I Have So Much To Tell You

"I have so much to tell you."

I throw it like a fishing line, let it bob and sink into the fluid space between our two rooms. I miss him more as we age, or maybe just the ability to pull the strings suspending him. 

My hook snares, and he glides through double doors, his smooth stride attempting to hide the boy beneath the overgrowth. He flops onto the lounge chair across from me, we sit in the same rowboat, estranged knees eyeing each other. 

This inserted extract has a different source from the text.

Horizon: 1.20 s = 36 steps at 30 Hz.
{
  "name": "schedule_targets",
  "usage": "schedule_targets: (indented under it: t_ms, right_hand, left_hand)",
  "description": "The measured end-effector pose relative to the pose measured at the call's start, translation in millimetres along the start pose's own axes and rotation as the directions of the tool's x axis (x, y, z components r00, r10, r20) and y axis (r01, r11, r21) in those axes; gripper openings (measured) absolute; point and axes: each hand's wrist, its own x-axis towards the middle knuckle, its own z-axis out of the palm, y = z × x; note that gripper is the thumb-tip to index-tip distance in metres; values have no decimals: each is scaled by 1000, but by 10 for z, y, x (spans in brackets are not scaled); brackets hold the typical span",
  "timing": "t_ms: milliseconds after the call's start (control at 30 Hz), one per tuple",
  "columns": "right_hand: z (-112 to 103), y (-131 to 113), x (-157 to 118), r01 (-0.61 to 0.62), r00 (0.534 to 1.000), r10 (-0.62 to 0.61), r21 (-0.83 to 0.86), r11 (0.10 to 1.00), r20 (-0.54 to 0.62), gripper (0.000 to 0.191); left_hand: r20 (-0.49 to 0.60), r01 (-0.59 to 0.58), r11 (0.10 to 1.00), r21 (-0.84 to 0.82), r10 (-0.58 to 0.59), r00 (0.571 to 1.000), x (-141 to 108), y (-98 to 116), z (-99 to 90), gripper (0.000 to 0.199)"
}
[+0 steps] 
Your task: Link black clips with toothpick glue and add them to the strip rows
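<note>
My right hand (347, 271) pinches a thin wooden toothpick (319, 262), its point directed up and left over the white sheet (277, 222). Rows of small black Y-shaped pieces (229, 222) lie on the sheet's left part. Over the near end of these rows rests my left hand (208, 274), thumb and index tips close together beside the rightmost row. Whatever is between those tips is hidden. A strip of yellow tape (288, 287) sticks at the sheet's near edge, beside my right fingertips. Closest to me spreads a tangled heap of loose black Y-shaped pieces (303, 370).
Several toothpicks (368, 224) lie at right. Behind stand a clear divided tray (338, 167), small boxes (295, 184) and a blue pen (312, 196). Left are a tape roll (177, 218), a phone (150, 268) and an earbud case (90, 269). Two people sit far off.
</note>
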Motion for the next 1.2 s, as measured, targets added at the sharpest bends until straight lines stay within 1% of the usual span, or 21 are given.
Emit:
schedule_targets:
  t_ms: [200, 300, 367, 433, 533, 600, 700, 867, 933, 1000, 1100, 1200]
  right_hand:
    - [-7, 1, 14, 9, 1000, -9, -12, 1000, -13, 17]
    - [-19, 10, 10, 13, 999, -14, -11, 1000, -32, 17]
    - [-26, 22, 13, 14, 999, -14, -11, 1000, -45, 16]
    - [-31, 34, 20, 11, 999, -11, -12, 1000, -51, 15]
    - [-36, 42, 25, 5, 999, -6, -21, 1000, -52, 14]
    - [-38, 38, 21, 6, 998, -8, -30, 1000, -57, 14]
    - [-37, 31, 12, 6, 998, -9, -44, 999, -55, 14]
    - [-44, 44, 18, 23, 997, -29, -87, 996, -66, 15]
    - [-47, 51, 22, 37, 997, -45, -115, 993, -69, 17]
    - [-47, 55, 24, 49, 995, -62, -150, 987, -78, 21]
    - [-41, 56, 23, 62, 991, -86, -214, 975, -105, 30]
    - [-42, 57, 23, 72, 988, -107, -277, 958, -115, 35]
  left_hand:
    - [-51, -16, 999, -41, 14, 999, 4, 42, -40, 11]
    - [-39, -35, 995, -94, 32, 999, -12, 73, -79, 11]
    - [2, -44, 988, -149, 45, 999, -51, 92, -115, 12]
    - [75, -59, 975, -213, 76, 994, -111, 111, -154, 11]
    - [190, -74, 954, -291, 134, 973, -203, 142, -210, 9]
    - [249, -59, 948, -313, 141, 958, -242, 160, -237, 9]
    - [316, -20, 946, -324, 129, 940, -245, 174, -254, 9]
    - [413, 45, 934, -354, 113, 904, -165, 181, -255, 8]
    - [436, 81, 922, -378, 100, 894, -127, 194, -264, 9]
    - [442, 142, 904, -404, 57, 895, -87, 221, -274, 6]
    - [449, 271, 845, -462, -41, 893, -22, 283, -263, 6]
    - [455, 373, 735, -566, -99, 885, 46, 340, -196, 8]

I pick through my short-term memory for headlines to toss him. Less of me is transferrable the more worlds I have dipped my toes into. I tug on passing jokes, quote an old friend predicting his great escape the second he can drive himself away. He takes the line from me, painting pictures of sun and surf he is sure to seek. I am seeking something deeper but in moments like this only bubbles gasp at the surface. I sink into my chair, mirroring his manspread. His eyes wander and I watch them land on the phone in his pocket.

“Remember when we would pretend to be mermaids?”

His eyes are mine again, darkened and daring me to continue.

“I wrote something.”

Eyebrow raised, he smiles and says, “Okay,” not asking to hear it. 

“A green blade dances 

through sand, spinning 

I propel past it. 

Follow 

The fish scales

glitter, the sun 

piercing 

waves above. 

A hook plummets past, 

misses my ear by an inch. 

The fish gulps its 

last meal. Death rows 

above in a little wooden boat.”

His reaction arrives diluted. I’m losing him to the girl whose notifications flood his phone. “How is she?” I tease, wiggling eyebrows, probably looking like mum. 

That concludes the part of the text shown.